→ WORK TO BE COMPLETED:
Your answer must contain each line of the listing in which "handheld" appears, copied in full.

→ RAW DATA:
<<<<

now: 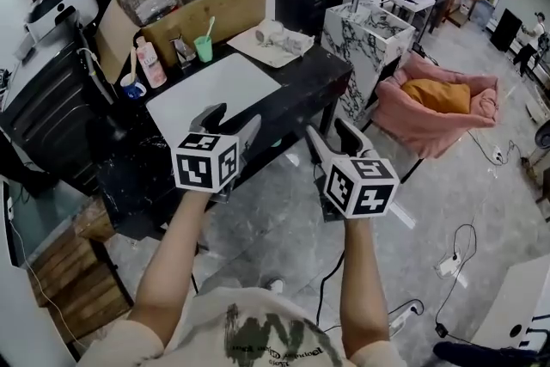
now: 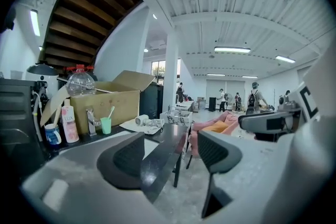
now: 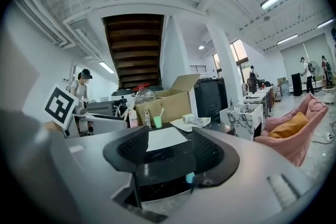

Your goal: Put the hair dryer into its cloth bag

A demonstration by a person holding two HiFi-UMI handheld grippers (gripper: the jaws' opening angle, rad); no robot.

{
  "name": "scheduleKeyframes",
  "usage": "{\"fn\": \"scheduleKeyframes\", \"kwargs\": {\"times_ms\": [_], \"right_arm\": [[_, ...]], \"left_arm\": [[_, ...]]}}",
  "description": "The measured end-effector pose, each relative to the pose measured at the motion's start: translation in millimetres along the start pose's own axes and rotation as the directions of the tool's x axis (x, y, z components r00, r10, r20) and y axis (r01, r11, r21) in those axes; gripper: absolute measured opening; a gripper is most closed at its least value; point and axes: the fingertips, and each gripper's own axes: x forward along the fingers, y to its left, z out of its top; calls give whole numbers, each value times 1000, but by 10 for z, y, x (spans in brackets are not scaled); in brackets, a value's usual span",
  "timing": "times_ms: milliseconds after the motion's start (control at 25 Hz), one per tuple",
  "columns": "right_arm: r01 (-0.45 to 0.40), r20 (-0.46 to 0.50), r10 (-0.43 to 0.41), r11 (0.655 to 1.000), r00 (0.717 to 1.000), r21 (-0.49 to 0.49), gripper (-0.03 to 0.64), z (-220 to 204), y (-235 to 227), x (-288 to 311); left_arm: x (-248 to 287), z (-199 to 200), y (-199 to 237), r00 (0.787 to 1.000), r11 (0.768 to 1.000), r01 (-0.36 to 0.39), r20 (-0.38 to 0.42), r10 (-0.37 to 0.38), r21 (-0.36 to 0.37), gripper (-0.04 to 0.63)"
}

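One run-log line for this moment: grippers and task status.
left gripper: open, empty | right gripper: open, empty | both face black table | white cloth at its far end: untouched

We held our left forearm and right forearm out ahead, bare, side by side and apart. Our left claw pointed forward, jaws standing apart with nothing between them. Our right claw sat beside it, not touching, jaws likewise apart and empty.
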Motion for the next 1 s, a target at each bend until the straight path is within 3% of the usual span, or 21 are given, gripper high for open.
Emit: {"fn": "scheduleKeyframes", "kwargs": {"times_ms": [400, 1000], "right_arm": [[-38, -12, 37, 999, 999, -33, 311, 85, -69, 245], [-47, -44, 45, 997, 998, -53, 319, 204, -581, 1113]], "left_arm": [[161, 135, 157, 999, 999, -35, 36, 36, -17, 370], [1038, 350, 582, 996, 997, -75, 43, 75, -12, 370]]}}
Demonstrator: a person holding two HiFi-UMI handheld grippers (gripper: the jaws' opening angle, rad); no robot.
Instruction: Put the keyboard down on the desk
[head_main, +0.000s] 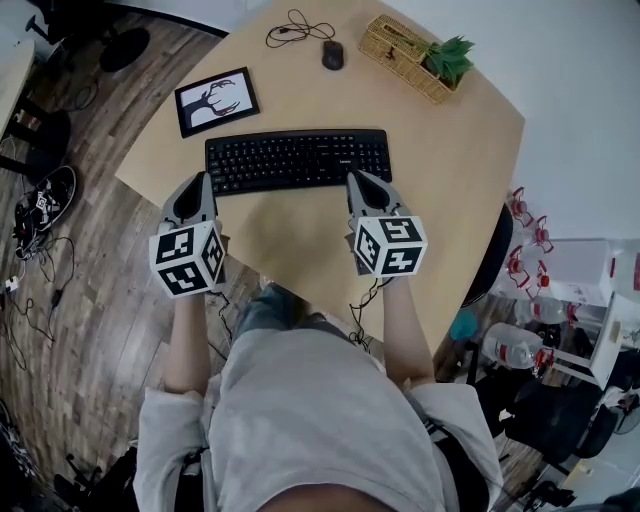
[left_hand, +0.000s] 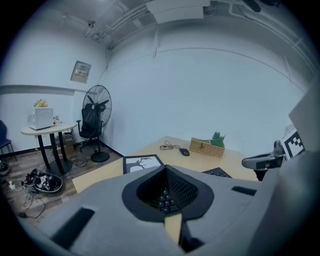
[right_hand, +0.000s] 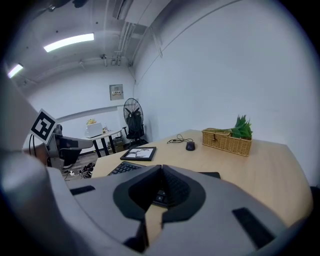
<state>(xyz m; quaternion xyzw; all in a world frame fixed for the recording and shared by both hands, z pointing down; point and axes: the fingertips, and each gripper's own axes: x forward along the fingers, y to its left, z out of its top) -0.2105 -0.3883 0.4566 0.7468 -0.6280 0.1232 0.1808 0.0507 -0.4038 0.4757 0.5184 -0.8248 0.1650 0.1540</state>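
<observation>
The black keyboard (head_main: 297, 159) lies flat on the wooden desk (head_main: 450, 170), in front of the person. My left gripper (head_main: 194, 184) hovers just off the keyboard's front-left corner with its jaws shut and nothing between them. The right gripper (head_main: 359, 178) is over the keyboard's front edge toward its right end, also shut and empty. In the left gripper view the closed jaws (left_hand: 165, 168) meet at their tips, with keys showing below them and the keyboard (left_hand: 218, 173) to the right. The right gripper view shows the same closed jaws (right_hand: 160, 168) above the keyboard (right_hand: 122, 168).
A framed deer picture (head_main: 216, 100) lies behind the keyboard's left end. Farther back are a mouse (head_main: 332, 55) with its coiled cable (head_main: 295, 30) and a wicker basket (head_main: 400, 42) holding a green plant (head_main: 450, 55). Shoes (head_main: 42, 200) and cables lie on the floor at left.
</observation>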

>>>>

→ ANSWER BOX:
A demonstration by a person holding two HiFi-UMI handheld grippers (gripper: the jaws' opening angle, rad); no robot.
Demonstrator: a person holding two HiFi-UMI handheld grippers (gripper: the jaws' opening angle, rad); no robot.

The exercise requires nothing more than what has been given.